Q9550 vs. Q6600, a comparison of two hosts

Message boards : Number crunching : Q9550 vs. Q6600, a comparison of two hosts
Message board moderation

To post messages, you must log in.

AuthorMessage
archae86

Send message
Joined: 31 Aug 99
Posts: 909
Credit: 1,582,816
RAC: 0
United States
Message 830565 - Posted: 14 Nov 2008, 22:35:16 UTC

I have recently been operating a Q6600 at 2.79 GHz, and a new build Q9550 at stock 2.83 GHz.

In making some comparisons of these hosts to early Nehalem results, I was surprised to see how much advantage the Penryn-generation Q9550 had over the Conroe-generation Q6600. This advantage enlarged considerably when I compared work units run with a full load of 4 SETI tasks, rather than the 1 SETI paired with 3 Einsteins which made up my original data.

So here are a few graphs, comparing these two hosts, both when running 1 SETI and 3 Einsteins, and when running 4 SETI tasks.


here is an enlargement near angle Range 0.4.
The Q6600 suffers a much bigger penalty from running four SETI tasks than does the Q9550--and also has much more variation.

and here is a closer look at the VHAR data for Angle Range above 1.
As at mid AR, the Q6600 results are much more impaired, much more variable, and much slower.

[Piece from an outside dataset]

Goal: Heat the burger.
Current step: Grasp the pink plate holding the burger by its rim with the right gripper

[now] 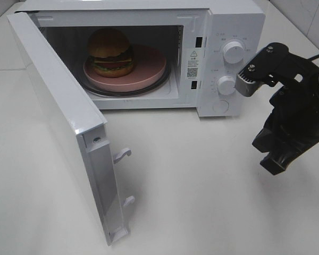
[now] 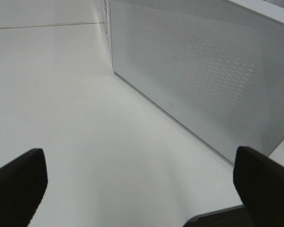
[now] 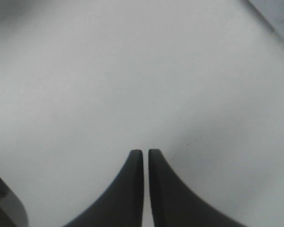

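The burger [image 1: 111, 51], with a tan domed bun and green, red and brown layers, sits on a round pink plate [image 1: 149, 66] inside the white microwave [image 1: 223, 26]. The microwave door [image 1: 58, 117] stands wide open to the left. My right gripper [image 1: 276, 164] is shut and empty above the table, in front of and to the right of the control panel; its fingertips [image 3: 136, 156] nearly touch in the right wrist view. My left gripper [image 2: 138, 156] is open wide and empty, facing the outer mesh face of the door [image 2: 203, 71]. The left arm is out of the high view.
The control panel has two white knobs [image 1: 233, 51] [image 1: 226, 85] and a round button [image 1: 220, 106]. Door latch hooks [image 1: 122, 154] stick out from the door's inner edge. The plate rests on a glass turntable [image 1: 167, 78]. White tabletop [image 1: 202, 186] lies in front.
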Available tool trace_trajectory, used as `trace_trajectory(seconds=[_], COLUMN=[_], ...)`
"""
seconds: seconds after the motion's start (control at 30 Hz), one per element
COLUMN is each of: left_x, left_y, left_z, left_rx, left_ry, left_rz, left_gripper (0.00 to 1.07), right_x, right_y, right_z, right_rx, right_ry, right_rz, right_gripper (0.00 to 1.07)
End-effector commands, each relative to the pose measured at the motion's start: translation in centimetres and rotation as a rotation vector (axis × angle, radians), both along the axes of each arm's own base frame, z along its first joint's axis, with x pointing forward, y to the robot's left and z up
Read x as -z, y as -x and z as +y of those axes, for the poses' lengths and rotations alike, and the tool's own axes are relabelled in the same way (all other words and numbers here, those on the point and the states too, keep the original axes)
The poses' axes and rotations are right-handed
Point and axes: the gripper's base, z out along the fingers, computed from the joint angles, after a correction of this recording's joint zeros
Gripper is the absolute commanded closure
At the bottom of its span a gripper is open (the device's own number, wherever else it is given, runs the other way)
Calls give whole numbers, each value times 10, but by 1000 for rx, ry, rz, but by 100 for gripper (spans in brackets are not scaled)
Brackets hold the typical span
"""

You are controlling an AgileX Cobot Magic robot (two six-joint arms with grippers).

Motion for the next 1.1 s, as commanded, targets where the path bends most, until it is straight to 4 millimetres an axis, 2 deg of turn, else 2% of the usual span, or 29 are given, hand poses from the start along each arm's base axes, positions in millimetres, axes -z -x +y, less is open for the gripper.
trace_trajectory(seconds=[0.03,0.07,0.13,0.27,0.37,0.4,0.43,0.47,0.5,0.57,0.6,0.67,0.93,1.0,1.1], left_x=[0,0,0,0,0,0,0,0,0,0,0,0,0,0,0], left_y=[1,1,1,1,1,1,1,1,1,1,1,1,1,1,1], left_z=[0,0,0,0,0,0,0,0,0,0,0,0,0,0,0], left_rx=[-3,-3,-3,-3,-3,-3,-3,-3,-3,-3,-3,-3,-3,-3,-3], left_ry=[4,4,4,5,5,5,5,5,5,5,5,5,5,5,5], left_rz=[-13,-13,-13,-13,-13,-13,-13,-13,-13,-13,-13,-13,-13,-13,-13], left_gripper=[6,6,6,6,6,6,6,6,6,6,6,6,6,6,6], right_x=[-7,-11,-12,-13,-14,-14,-14,-14,-14,-14,-14,-15,-17,-17,-15], right_y=[-3,-6,-7,-8,-8,-9,-9,-9,-9,-10,-10,-11,-14,-14,-19], right_z=[-2,-2,-2,-3,-2,-2,-2,-2,-2,-2,-2,-3,1,13,22], right_rx=[-138,-227,-274,-484,-503,-496,-496,-484,-484,-463,-463,-481,-552,-664,-685], right_ry=[73,111,131,218,224,221,221,216,216,212,212,228,295,395,426], right_rz=[-53,-87,-102,-149,-158,-162,-162,-164,-164,-168,-168,-186,-260,-320,-340], right_gripper=[106,106,106,104,95,84,84,75,75,33,33,8,9,9,9])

I realize that the Q6600 has a been a favorite build base for folks building machines for which BOINC performance and cost are both considerations. I think a life-cycle cost comparison taking into account the much higher power consumption of a Q6600 host overclocked enough to come anywhere near matching the Q9550 stock performance is enough to make the Q9550 a clear winner on life cycle cost.

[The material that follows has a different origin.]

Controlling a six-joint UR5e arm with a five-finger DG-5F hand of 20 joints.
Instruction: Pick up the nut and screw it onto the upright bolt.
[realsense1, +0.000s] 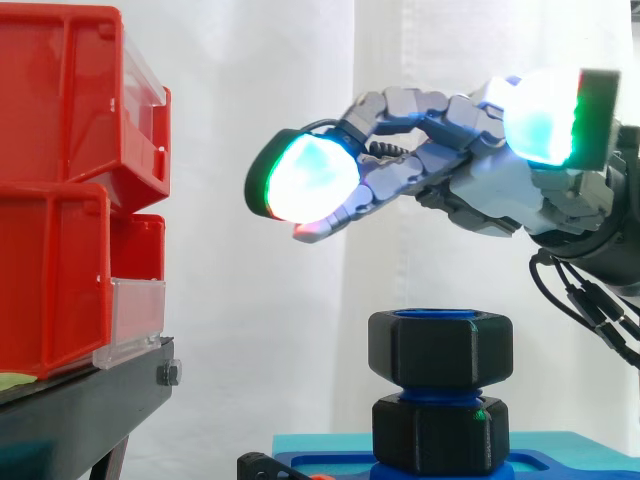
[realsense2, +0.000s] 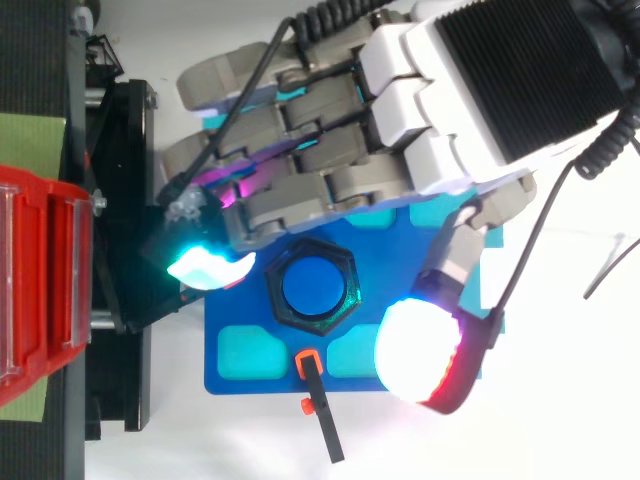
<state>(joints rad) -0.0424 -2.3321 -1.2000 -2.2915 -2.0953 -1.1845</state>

My own new-build Q9550 is not a bare-bones build, but is pretty lean--one each optical and hard drive, a cheap motherboard, and a cheap fanless graphics card. Two 120mm Yate Loon fans on the case, and one 120mm PWM fan on the CPU keep things admirably cool with not much acoustic noise--much less than the 8-year old Dell.

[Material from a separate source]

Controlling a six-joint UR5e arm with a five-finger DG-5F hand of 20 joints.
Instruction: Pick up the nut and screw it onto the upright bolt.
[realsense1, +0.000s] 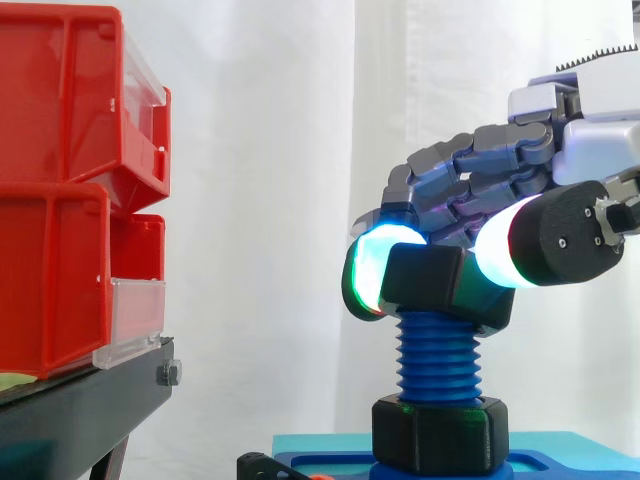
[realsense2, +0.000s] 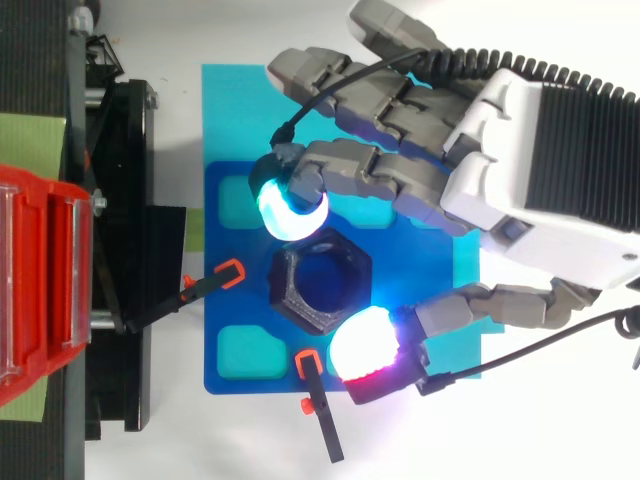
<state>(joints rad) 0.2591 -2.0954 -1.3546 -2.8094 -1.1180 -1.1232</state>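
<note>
Hand (realsense1: 480, 190) fingers (realsense2: 290, 205) are curled, pinching the black hex nut (realsense1: 430, 278) from opposite sides. Nut sits on the tip of the upright blue bolt (realsense1: 438, 355), bore over the shank from above. From the side it looks slightly cocked, so it probably needs levelling before turning.

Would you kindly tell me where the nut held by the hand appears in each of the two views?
Side view: the nut sits tilted atop the blue bolt, right of centre, pinched by the hand.
Top view: the nut is the black hexagon at centre, between two glowing pads.
Shared landmark: the red bins at the left edge.
</note>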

I'm undervolting it somewhat at stock frequency (1.14375 requested, 1.064 detected). The system ran stably at my last trial voltage (1.1125 requested) for a week, after which I raised it 5 CPU voltage increments for long-term safety. With four Einsteins running, the total system draw at the power plug is 113 Watts.

At 113 watts it does not meet my original hope of matching the power consumption of the eight year-old 933 MHz Coppermine box it replaces, but I expect to save the difference and more by backing my Q6600 and E6600 boxes down from their modest 2.79 GHz overclock and corresponding overvoltage.

I don't know how much of the considerable SETI output advantage at same clock comes from:
1. bigger cache
2. SSE4.1 vs. SSSE3X
3. Penryn architectural improvements over Conroe
4. chipset advantage of my ASUS P5QL Pro on the Q9550 over the Gigabyte 965P-DS3 on the Q6600

I'd hazard a guess that of these the considerably reduced degradation in going from 1 to 4 SETI tasks is mostly likely from the bigger cache. So I'd be hesitant in assuming these results apply to smaller-cache Penryn-generation Quads. (the Q9550 was the cheapest big-cache variant on offer when I made the purchase).



ID: 830565 · Report as offensive
Profile Fred J. Verster
Volunteer tester
Avatar

Send message
Joined: 21 Apr 04
Posts: 3252
Credit: 31,903,643
RAC: 0
Netherlands
Message 830581 - Posted: 14 Nov 2008, 23:10:06 UTC - in response to Message 830565.  
Last modified: 14 Nov 2008, 23:17:31 UTC

Hi, think you got it right there. The cache and the 45nM+ structure, makes the biggest difference.
Have a 9650 @ 3GHz compaired to an 6600 @ 3GHz, the 9650 had a 25%~30% gain on SETI MB WU's, running XP x86 Pro and BOINC 5.10.45 and SSSE3x AK optimized app.
Both on an ASUS P5E(X38), same RAM, too. Compaired over a month's time.

The QX9650 now runs at 3350MHz and XP64(!), wich also gives a boost in speed. (Did not really take time to OC it further, but in time ;) .It ran at 4GHz, but I DID fry my RAM :(
{565MHz;1.82V appeared too much, for standard 400MHz sticks}
ID: 830581 · Report as offensive
Profile jason_gee
Volunteer developer
Volunteer tester
Avatar

Send message
Joined: 24 Nov 06
Posts: 7489
Credit: 91,093,184
RAC: 0
Australia
Message 830731 - Posted: 15 Nov 2008, 4:36:45 UTC - in response to Message 830565.  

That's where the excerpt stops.